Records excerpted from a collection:
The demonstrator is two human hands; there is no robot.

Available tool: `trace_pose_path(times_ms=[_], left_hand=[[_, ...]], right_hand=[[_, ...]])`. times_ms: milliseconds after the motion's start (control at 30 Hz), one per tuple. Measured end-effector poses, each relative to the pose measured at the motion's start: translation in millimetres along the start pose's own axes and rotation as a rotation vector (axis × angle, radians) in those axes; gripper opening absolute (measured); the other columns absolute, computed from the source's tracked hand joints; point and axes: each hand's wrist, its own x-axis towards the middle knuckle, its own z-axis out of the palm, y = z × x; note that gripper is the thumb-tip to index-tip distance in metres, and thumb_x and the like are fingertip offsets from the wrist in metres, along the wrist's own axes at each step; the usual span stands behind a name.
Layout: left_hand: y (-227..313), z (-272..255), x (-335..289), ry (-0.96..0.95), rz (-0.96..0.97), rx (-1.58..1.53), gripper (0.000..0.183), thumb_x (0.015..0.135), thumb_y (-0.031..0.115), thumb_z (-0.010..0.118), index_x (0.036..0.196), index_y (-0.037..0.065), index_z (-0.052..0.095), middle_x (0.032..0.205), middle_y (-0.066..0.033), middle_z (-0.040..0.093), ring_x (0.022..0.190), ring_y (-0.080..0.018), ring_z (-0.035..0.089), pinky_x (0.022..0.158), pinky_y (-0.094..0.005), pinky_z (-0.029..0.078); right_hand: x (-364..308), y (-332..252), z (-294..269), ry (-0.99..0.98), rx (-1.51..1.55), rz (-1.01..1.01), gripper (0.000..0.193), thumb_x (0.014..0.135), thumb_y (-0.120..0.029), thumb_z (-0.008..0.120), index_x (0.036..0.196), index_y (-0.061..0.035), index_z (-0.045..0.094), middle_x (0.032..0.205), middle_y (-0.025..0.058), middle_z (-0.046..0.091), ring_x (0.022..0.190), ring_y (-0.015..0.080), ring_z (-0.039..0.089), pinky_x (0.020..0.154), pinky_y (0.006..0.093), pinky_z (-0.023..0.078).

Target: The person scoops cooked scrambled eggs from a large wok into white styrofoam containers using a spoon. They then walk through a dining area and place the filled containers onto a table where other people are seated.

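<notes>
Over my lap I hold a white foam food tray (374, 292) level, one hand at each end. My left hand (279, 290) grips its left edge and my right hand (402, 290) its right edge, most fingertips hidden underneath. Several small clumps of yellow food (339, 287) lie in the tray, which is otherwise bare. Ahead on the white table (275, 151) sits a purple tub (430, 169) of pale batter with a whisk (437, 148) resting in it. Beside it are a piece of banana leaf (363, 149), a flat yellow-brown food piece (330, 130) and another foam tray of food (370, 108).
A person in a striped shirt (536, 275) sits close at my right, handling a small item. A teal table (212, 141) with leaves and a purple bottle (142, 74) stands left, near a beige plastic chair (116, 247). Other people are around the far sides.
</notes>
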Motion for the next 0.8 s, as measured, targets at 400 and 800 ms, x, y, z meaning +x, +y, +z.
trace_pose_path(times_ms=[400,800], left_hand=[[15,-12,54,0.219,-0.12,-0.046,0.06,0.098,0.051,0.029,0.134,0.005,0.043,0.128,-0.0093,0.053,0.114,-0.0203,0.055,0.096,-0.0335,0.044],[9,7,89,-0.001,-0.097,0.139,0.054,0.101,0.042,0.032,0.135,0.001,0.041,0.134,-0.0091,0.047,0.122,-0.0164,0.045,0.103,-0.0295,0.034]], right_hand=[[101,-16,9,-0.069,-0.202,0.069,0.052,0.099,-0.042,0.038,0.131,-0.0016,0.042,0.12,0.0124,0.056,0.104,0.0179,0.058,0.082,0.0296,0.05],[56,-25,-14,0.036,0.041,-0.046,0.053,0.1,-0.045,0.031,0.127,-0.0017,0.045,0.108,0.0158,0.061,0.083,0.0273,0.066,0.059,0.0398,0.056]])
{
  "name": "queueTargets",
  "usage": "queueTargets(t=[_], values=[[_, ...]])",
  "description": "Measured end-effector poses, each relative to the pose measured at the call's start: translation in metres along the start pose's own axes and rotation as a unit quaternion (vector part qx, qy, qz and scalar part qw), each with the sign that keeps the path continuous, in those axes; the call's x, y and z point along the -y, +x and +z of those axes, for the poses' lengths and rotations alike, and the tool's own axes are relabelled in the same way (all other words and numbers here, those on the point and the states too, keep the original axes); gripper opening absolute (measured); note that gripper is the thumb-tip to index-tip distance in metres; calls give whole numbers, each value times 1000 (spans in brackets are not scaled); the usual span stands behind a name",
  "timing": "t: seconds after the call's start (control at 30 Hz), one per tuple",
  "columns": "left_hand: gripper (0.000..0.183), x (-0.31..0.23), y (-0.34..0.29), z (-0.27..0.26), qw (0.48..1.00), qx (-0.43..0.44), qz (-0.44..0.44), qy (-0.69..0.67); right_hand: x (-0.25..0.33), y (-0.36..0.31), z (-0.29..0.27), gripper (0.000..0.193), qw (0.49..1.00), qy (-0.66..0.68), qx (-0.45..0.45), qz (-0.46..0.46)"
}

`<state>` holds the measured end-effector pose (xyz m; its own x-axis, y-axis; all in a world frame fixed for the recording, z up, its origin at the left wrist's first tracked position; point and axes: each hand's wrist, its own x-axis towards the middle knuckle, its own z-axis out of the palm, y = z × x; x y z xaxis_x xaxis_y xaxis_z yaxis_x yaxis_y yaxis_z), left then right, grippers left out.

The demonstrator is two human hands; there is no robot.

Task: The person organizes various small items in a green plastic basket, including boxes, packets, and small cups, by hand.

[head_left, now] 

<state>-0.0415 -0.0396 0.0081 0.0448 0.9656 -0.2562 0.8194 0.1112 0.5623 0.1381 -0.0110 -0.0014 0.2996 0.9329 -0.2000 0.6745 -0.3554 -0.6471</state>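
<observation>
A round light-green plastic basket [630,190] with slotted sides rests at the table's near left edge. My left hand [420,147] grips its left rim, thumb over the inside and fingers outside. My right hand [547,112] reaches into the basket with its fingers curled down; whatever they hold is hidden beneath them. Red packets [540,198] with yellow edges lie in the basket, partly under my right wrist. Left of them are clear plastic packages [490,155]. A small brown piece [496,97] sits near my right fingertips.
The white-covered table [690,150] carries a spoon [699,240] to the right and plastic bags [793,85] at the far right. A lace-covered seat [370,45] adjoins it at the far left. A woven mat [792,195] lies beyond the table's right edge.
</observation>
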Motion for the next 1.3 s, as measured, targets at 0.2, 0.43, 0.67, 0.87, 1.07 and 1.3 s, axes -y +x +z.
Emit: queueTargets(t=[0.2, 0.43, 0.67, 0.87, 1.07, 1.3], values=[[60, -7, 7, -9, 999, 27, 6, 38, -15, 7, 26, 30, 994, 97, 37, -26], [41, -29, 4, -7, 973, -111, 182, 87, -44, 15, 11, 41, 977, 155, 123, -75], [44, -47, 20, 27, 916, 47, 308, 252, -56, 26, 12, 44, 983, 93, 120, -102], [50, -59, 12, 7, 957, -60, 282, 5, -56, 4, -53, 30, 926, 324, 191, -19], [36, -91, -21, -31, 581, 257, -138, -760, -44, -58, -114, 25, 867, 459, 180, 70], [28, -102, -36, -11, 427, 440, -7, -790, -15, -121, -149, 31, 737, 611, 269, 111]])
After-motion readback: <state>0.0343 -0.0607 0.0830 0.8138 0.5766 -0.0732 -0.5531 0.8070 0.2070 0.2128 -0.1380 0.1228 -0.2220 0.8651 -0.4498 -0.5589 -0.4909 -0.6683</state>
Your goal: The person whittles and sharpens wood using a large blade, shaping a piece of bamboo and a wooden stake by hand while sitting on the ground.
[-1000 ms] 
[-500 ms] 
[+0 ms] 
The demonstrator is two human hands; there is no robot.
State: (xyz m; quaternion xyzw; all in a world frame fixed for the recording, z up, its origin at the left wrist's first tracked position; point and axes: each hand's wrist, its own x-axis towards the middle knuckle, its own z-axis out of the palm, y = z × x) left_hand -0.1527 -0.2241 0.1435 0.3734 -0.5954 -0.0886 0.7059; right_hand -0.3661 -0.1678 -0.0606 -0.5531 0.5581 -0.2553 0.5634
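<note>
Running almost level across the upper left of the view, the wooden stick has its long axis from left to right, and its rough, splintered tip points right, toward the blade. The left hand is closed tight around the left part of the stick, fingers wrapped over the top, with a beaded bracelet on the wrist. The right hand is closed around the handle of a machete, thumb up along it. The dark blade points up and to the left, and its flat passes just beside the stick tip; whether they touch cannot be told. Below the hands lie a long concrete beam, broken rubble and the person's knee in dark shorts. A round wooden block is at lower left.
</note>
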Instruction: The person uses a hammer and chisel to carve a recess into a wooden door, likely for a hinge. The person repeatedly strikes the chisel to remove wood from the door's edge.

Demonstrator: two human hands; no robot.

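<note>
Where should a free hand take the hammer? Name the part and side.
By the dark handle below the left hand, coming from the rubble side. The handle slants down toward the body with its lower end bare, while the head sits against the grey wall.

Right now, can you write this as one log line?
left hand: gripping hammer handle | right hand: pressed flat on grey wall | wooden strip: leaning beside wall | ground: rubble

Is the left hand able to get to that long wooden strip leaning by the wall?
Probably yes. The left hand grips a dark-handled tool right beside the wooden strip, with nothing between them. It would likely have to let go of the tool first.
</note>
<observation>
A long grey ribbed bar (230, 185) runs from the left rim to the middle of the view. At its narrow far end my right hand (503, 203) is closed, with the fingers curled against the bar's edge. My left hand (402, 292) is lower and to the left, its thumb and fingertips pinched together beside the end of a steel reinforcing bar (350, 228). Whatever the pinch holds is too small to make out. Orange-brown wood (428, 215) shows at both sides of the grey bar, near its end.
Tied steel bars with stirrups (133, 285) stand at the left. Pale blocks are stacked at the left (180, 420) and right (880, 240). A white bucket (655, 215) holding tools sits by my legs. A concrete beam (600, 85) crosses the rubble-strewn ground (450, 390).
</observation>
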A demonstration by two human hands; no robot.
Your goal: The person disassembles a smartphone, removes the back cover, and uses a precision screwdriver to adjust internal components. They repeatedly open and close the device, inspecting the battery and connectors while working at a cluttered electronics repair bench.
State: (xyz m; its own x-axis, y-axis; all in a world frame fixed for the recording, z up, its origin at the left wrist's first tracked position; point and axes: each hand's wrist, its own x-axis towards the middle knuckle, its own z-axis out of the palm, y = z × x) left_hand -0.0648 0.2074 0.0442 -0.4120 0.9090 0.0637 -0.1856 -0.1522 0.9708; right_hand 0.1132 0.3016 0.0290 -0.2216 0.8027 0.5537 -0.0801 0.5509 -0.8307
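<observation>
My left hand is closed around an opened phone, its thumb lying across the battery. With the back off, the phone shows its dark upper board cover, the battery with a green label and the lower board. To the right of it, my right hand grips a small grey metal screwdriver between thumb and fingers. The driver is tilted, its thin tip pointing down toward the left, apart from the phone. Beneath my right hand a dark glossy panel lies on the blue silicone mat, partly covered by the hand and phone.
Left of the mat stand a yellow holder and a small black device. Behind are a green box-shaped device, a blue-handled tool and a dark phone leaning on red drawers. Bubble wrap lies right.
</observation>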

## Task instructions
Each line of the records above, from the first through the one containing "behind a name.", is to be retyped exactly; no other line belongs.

## Answer section
The demonstrator is two human hands; there is no robot.

Available tool: `trace_pose_path(times_ms=[_], left_hand=[[_, ...]], right_hand=[[_, ...]])`. times_ms: milliseconds after the motion's start (control at 30 Hz), one per tuple. Measured end-effector poses, each relative to the pose measured at the motion's start: translation in millimetres along the start pose's own axes and rotation as a rotation vector (axis × angle, radians) in those axes; gripper opening absolute (measured); the other columns absolute, computed from the source's tracked hand joints; point and axes: each hand's wrist, its own x-axis towards the middle knuckle, its own z-axis out of the palm, y = z × x; note that gripper is the thumb-tip to index-tip distance in metres, and thumb_x and the like are fingertip offsets from the wrist in metres, along the wrist's own axes at each step; the usual span stands behind a name.

Here is where the answer stops.